El de la Fundación Fortabat (2008)
también toma partido por la tecnología. Su techo curvo tiene un parasol
que se va moviendo estratégicamente para proteger las salas del sol
directo. Y por la noche se repliega de tal manera que los cuadros se
“abren” a la Ciudad.
El MAMBA, en San Juan 350, inaugurado
parcialmente en 2010, es producto del reciclaje de la antigua fábrica de
cigarrillos Piccardo. Si bien el proyecto –teñido de la onda
preservacionista y ecológica– es de 1997, se empieza a construir en
2004. Mantiene la carcasa del edificio ladrillero original, la amplía
hacia ambos lados reproduciendo sus líneas generales, le quita las
carpinterías y, por detrás, genera un segundo plano de fachada que
cuando esté finalizado será un muro verde.

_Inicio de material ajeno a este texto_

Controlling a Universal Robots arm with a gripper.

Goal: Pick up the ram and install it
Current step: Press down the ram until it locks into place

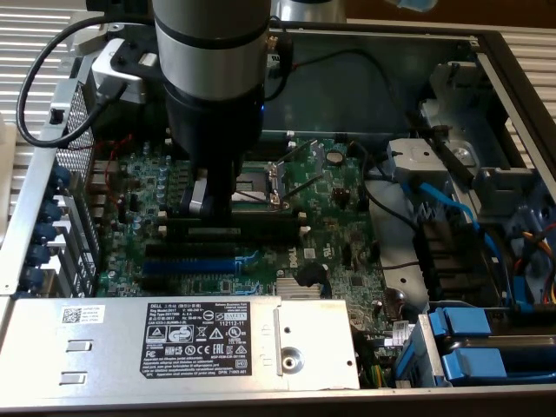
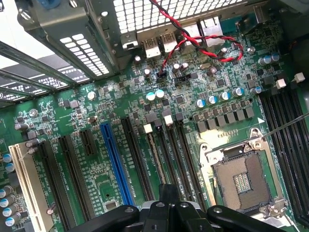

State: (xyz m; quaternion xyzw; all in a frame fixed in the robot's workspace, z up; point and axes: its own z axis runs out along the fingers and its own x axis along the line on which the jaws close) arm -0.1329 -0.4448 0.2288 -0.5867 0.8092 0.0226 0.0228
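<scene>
The gripper (image 1: pixel 208 204) is closed and held low over the memory slots (image 1: pixel 269 226), at seven o'clock from the CPU socket (image 1: pixel 259 178). The ram (image 1: pixel 215 231) appears to be stood on edge in a slot directly beneath, probably to be pressed home. Whether it is gripped cannot be told.

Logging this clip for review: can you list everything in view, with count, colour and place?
motherboard: one, green, floor of the open computer case
blue slot: one, blue, among the long slots
black slots: several, black, either side of the blue slot
white slot: one, cream, at the end of that row
processor socket: one, silver frame, empty
twisted wire: one, red and black, near the rear ports
labelled metal box: one, grey, along the case's near edge
blue cables: a few, exterior view's right
arm: one, silver and black
claw: one, black, shut, low over the board beside the socket
</scene>
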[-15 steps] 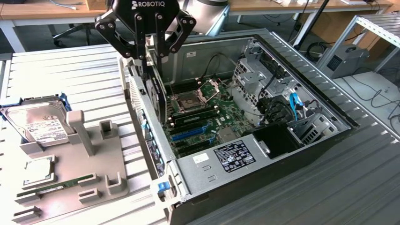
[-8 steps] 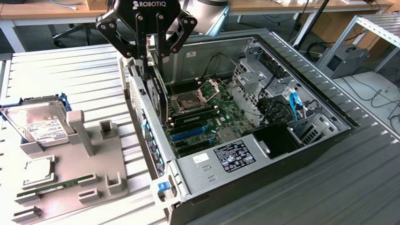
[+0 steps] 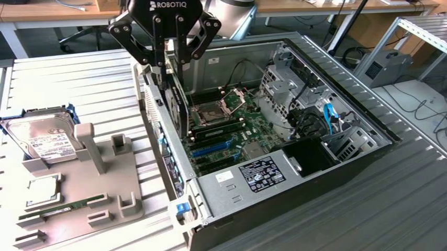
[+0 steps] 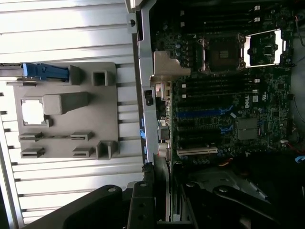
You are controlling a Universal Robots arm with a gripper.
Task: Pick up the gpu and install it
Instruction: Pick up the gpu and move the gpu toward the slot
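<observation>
Exterior view first: the black two-fingered Robotiq gripper (image 3: 171,70) hangs over the open black and silver computer case (image 3: 336,78), which lies on its side on the ribbed metal table (image 3: 77,78). Its fingers are closed on the top edge of the gpu (image 3: 176,107), a flat dark expansion card with a round black fan. The card hangs on edge from the grip, just inside the case wall on the exterior view's left and above the green motherboard (image 3: 241,120). It does not look seated, though I cannot tell whether its lower edge touches anything. The long blue expansion slots (image 3: 209,149) lie uncovered a little nearer the camera. Off to the exterior view's left, the grey moulded parts holder (image 3: 104,183) has empty uprights, and the silver hard drive with its white label (image 3: 45,138) lies beside it. In the wrist view the card runs edge-on between the dark fingers (image 4: 109,205), close along the case wall. I would judge the pick-up done and the install step in hand. Seating the card would call for lining its contact edge up squarely over a slot, with its metal bracket at the wall opening, then a straight, even press.
</observation>
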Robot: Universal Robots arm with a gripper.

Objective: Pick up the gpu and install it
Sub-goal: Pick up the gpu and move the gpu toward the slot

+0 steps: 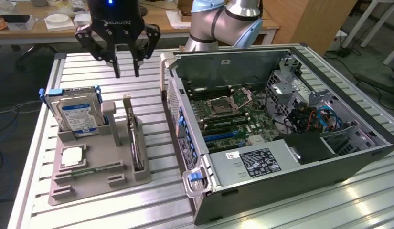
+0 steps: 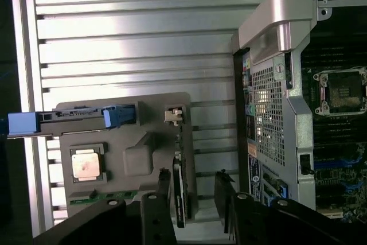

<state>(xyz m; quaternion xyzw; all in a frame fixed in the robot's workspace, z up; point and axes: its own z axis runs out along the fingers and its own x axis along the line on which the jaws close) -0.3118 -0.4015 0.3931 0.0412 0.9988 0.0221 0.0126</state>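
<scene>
Gripper (image 1: 126, 74) jaws stand parted and empty, as we see them, well above the gray holder (image 1: 88, 187); on that holder the gpu (image 1: 134, 139) stands on edge.

Overhead room light washes the slatted aluminium table (image 1: 76, 76), flaring into white glare along its ribs at the near corner and, in the wrist view, in a bright band across the slats. The open computer case (image 1: 324, 176) is shaded inside. The gripper (image 2: 194, 185) shows near-black; the grey parts tray (image 1: 88, 186) casts soft shadows.
</scene>
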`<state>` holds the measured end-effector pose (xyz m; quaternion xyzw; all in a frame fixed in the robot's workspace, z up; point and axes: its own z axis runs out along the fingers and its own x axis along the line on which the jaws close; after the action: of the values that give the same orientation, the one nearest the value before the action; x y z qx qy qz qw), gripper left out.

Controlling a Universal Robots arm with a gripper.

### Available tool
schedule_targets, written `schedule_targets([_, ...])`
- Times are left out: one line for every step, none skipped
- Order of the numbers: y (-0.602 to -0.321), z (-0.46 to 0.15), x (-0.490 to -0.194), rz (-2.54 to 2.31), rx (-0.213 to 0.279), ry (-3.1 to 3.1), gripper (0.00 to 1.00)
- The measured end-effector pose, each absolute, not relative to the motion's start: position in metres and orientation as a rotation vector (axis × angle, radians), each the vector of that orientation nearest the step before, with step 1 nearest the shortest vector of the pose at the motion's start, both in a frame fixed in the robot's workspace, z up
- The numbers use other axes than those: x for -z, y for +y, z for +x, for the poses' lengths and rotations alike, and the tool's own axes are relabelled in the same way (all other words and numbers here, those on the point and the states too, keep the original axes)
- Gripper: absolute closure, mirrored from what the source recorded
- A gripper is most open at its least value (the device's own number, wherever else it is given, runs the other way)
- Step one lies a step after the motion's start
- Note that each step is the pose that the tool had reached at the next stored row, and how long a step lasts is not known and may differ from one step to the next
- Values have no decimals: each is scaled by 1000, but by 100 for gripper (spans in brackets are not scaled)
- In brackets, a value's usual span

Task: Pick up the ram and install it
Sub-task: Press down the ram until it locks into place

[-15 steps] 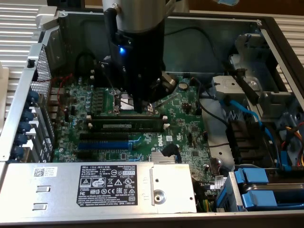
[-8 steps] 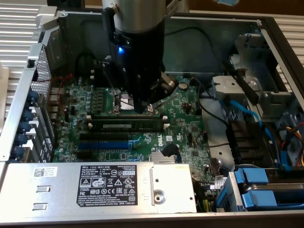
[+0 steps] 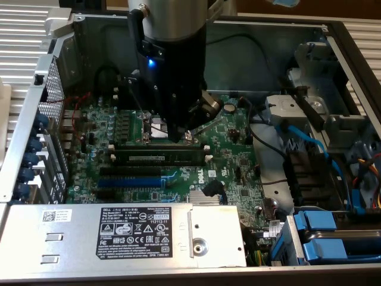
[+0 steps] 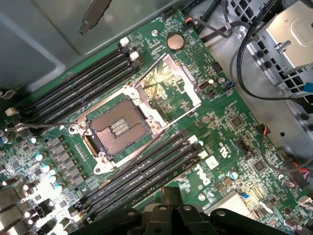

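One gripper, black, two-fingered (image 3: 174, 136), closed all the way, and I see nothing caught between its fingers. It hangs low over the middle of the green motherboard (image 3: 238, 161), tip right at the edge of the open silver CPU socket (image 3: 156, 128).

Just beside the tip, on the side away from the socket, lies the ram (image 3: 161, 158), a long thin dark-green stick with a pale label. It sits along one of the long black memory slots, between white end clips (image 3: 208, 158). I cannot tell whether it is fully seated. Beyond it is a blue slot (image 3: 128, 182), then the grey metal power supply box (image 3: 119, 232) along the motherboard's near edge.

My read on handling: the ram is light, stiff and thin, with fragile chips and contacts. I'd grip the long flat faces near the middle of the top edge, clear of the gold contacts. It needs straight, even pressure, since tilting could jam it or stress the slot.
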<state>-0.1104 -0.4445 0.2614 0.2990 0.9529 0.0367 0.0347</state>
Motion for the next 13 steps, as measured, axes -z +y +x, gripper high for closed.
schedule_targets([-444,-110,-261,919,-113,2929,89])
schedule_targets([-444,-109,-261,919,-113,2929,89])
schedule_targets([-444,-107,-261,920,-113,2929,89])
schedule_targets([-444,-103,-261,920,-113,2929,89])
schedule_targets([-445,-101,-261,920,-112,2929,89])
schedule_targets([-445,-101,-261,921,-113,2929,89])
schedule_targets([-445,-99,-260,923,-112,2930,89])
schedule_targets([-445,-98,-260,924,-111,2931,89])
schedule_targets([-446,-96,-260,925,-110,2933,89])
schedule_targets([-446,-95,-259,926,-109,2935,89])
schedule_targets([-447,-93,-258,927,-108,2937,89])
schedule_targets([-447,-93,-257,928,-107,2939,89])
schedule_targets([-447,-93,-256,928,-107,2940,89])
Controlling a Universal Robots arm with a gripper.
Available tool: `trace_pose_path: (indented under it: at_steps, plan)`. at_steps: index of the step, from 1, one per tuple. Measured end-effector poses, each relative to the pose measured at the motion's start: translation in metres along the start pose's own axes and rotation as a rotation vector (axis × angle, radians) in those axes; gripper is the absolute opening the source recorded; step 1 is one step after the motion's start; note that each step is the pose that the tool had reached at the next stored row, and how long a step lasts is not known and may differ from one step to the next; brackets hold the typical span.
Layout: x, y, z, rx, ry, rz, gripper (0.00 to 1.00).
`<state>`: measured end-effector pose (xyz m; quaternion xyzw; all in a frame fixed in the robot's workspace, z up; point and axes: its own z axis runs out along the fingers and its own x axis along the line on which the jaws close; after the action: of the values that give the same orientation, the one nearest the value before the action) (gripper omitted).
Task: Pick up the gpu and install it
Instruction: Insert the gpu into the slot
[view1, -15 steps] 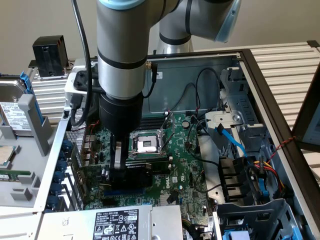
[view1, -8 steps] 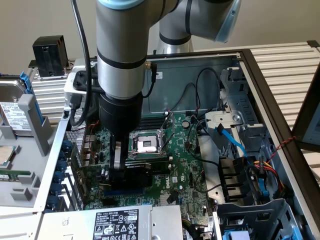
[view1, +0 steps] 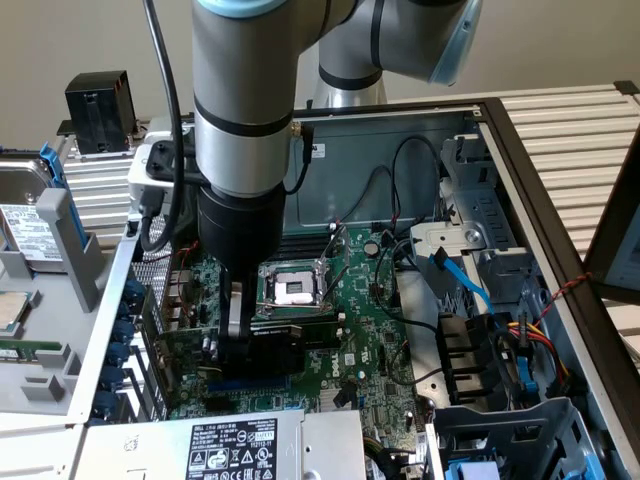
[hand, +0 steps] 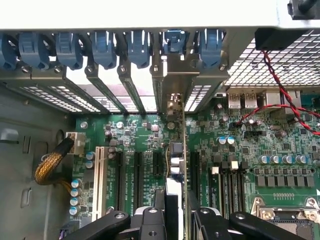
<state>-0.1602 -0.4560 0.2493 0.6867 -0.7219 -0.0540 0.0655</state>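
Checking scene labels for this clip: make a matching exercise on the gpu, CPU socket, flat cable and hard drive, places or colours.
1 gpu
2 CPU socket
3 flat cable
4 hard drive

a blue
b outside the case, exterior view's left
c held in the gripper
d flat on the motherboard, untouched

Pairs: 1c, 2d, 3a, 4b
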Motion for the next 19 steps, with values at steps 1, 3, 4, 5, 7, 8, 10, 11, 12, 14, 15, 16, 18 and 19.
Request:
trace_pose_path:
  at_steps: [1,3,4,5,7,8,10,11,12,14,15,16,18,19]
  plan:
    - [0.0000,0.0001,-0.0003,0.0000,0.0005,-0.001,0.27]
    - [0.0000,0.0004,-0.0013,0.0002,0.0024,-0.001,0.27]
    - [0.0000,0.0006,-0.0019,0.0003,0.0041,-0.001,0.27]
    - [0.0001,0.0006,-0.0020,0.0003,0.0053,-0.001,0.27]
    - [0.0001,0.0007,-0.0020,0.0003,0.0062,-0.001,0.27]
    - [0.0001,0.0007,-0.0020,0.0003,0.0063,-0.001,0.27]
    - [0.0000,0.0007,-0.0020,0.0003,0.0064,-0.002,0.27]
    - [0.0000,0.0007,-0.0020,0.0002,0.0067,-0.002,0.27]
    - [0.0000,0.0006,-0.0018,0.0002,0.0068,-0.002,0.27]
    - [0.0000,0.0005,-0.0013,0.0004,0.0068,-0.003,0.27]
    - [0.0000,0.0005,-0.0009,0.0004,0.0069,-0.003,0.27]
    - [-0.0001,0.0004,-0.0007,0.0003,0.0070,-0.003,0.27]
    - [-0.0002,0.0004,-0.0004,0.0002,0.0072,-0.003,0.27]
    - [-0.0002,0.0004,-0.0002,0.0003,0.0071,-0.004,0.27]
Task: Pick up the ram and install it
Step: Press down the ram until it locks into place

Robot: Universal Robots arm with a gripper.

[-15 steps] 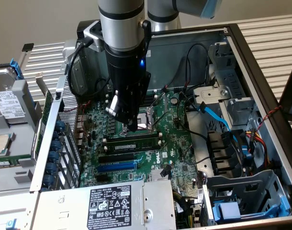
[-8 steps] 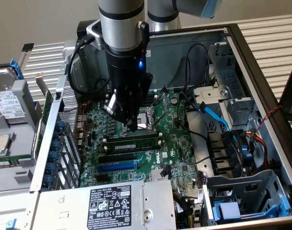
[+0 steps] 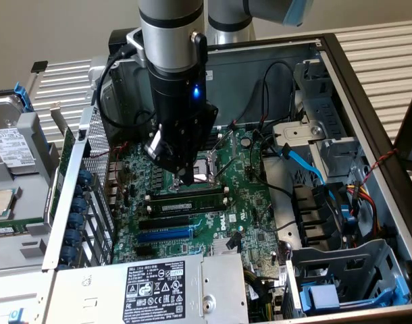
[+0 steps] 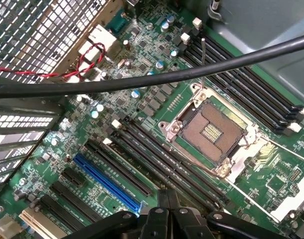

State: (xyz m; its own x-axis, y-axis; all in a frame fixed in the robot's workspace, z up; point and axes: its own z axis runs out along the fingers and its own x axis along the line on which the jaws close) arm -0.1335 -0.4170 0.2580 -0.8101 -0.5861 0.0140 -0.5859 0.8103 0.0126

Nada de eso tiene su nuevo vecino, el Museo de Arte Contemporáneo (MACBA), recientemente inaugurado ( ver arq.clarin.com
). En vez de seguir sus líneas, homologar materiales o crear cierta
continuidad formal en esta manzana, el proyecto del estudio
Vila-Sebastian declara su más absoluta independencia. Crea dos tapas de
hormigón (las medianeras) en las cuales apila 4 niveles de salas en los
niveles inferiores (unidas por una rampa transversal) y otros 4 niveles
de oficinas. La ruptura se enfatiza más en el frente del museo con el
uso de una doble fachada de vidrio, recurso tecnológico que utilizan
para proteger el edificio del sol, para utilizarla como pantalla donde
proyectar contenidos y para acentuar su rasgo de contemporaneidad. Solo
tres materiales, el hormigón, el vidrio y la madera de los pisos, que
hacen de apropiado marco a las obras expuestas. En este caso, una
muestra titulada “Intercambio global”, que repasa la abstracción
geométrica desde los años 50. Una colorida y vibrante muestra que, más
allá de la visita del nuevo museo, disfruté ver.